Lors de cet essai clinique, douze patients atteints d’un cancer du rectum localement avancé ont arrêté tous les traitements habituels comme la chimiothérapie, la radiothérapie… Le médiacament Dostarlimab en monothérapie (un anticorps monoclonal anti-PD-1) leur a été administré toutes les trois semaines pendant les six mois de l’étude.

À la fin de l’essai, les 12 patients ont été suivis durant quelques mois, et aucun ne présentait la moindre trace de tumeur. Les symptômes les plus couramment constatés durant l’étude étaient les saignements rectaux (chez 88 % des patients), la constipation (chez 31%) et les douleurs abdominales (chez 25%). Aucun événement indésirable grave n’a été signalé.

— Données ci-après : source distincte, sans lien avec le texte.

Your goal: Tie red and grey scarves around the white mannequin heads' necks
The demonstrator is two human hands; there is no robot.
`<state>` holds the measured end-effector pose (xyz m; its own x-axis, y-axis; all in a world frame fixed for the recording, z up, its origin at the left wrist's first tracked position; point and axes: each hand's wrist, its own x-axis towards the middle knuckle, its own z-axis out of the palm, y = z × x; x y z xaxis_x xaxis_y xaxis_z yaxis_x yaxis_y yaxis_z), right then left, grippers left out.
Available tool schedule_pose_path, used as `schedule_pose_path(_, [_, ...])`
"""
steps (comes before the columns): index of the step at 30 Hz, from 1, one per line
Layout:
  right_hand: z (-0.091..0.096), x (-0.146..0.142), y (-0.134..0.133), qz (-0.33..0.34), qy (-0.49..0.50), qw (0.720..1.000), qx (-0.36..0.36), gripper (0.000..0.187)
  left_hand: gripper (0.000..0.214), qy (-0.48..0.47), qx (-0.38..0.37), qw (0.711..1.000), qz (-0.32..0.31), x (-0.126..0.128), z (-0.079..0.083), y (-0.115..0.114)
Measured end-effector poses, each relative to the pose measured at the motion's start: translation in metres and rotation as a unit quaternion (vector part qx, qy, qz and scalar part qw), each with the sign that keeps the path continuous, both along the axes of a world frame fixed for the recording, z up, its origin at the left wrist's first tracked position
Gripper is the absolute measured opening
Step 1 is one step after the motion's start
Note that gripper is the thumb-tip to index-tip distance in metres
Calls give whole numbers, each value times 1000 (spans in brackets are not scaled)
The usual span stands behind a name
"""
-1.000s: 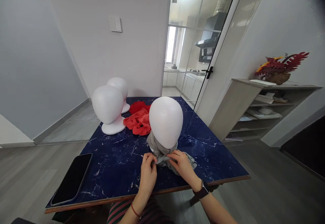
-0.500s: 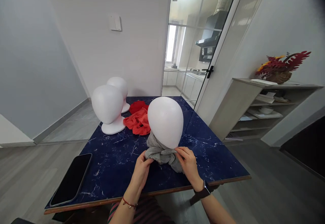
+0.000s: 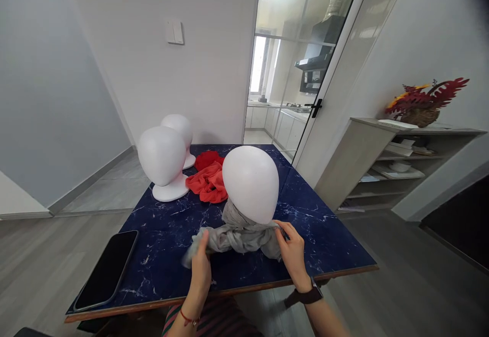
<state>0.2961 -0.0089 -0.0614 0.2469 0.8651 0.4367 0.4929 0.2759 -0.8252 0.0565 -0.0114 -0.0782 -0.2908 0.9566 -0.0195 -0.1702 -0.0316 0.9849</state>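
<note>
A grey scarf point(image 3: 244, 237) is wrapped around the neck of a white mannequin head point(image 3: 251, 184) near the front of the table. My left hand point(image 3: 201, 264) grips one end of the scarf, drawn out to the left; the loose tip beyond it is blurred. On the other side, my right hand point(image 3: 292, 248) pinches the scarf just under the head's right edge. The head's base is hidden by the cloth. A crumpled red scarf point(image 3: 208, 181) lies behind and to the left of this head.
Two more bare white heads stand at the back left, one nearer point(image 3: 162, 156) and one behind point(image 3: 179, 128). A black phone point(image 3: 107, 270) lies at the left front corner of the dark blue marbled table point(image 3: 160, 255). A shelf unit point(image 3: 389, 163) stands at right.
My left hand has moved left and pulled out a length of grey scarf. My right hand has shifted slightly right, still pinching the cloth. The head leans a little more to the right.
</note>
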Motion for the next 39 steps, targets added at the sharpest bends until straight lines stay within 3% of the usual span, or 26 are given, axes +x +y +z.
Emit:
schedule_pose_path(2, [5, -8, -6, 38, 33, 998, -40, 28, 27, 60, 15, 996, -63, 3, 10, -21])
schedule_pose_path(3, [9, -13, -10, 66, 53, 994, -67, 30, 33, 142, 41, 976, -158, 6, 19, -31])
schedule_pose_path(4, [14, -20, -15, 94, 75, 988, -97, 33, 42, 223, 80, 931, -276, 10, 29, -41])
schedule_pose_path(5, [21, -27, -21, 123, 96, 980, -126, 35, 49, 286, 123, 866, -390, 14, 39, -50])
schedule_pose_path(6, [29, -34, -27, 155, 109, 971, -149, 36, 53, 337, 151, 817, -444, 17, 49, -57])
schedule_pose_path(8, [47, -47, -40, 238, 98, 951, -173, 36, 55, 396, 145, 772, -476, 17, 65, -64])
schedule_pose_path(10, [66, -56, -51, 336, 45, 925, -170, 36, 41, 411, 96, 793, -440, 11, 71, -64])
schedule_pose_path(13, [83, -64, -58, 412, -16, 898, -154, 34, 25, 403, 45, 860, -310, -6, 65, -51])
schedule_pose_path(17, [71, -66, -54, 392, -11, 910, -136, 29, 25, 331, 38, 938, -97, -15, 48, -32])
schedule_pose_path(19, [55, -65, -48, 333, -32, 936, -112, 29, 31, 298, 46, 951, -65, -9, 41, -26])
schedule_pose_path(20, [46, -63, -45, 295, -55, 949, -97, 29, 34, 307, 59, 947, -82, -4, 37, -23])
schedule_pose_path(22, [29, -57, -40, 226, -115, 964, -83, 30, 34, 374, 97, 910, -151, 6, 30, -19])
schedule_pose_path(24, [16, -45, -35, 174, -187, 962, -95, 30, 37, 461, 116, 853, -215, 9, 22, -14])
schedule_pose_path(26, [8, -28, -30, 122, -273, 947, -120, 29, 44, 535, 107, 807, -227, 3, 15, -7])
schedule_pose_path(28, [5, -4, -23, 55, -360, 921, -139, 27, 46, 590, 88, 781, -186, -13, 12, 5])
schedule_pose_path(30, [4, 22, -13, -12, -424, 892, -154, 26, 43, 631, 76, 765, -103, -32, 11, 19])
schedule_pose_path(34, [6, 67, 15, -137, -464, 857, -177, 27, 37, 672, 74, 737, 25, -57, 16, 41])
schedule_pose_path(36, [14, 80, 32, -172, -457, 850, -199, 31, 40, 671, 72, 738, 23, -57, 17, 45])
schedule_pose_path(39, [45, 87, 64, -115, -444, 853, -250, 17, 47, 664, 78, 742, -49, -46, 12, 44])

« Bien que les résultats de notre étude soient prometteurs, d’autant plus que les 12 patients ont tous eu une réponse clinique complète, l’étude est de petite taille et représente l’expérience d’un seul établissement. Ces résultats doivent être reproduits dans une cohorte plus large qui équilibre les pratiques académiques et communautaires et assure la participation de patients d’un ensemble diversifié d’origines raciales et ethniques », soulignent les auteurs de cette étude.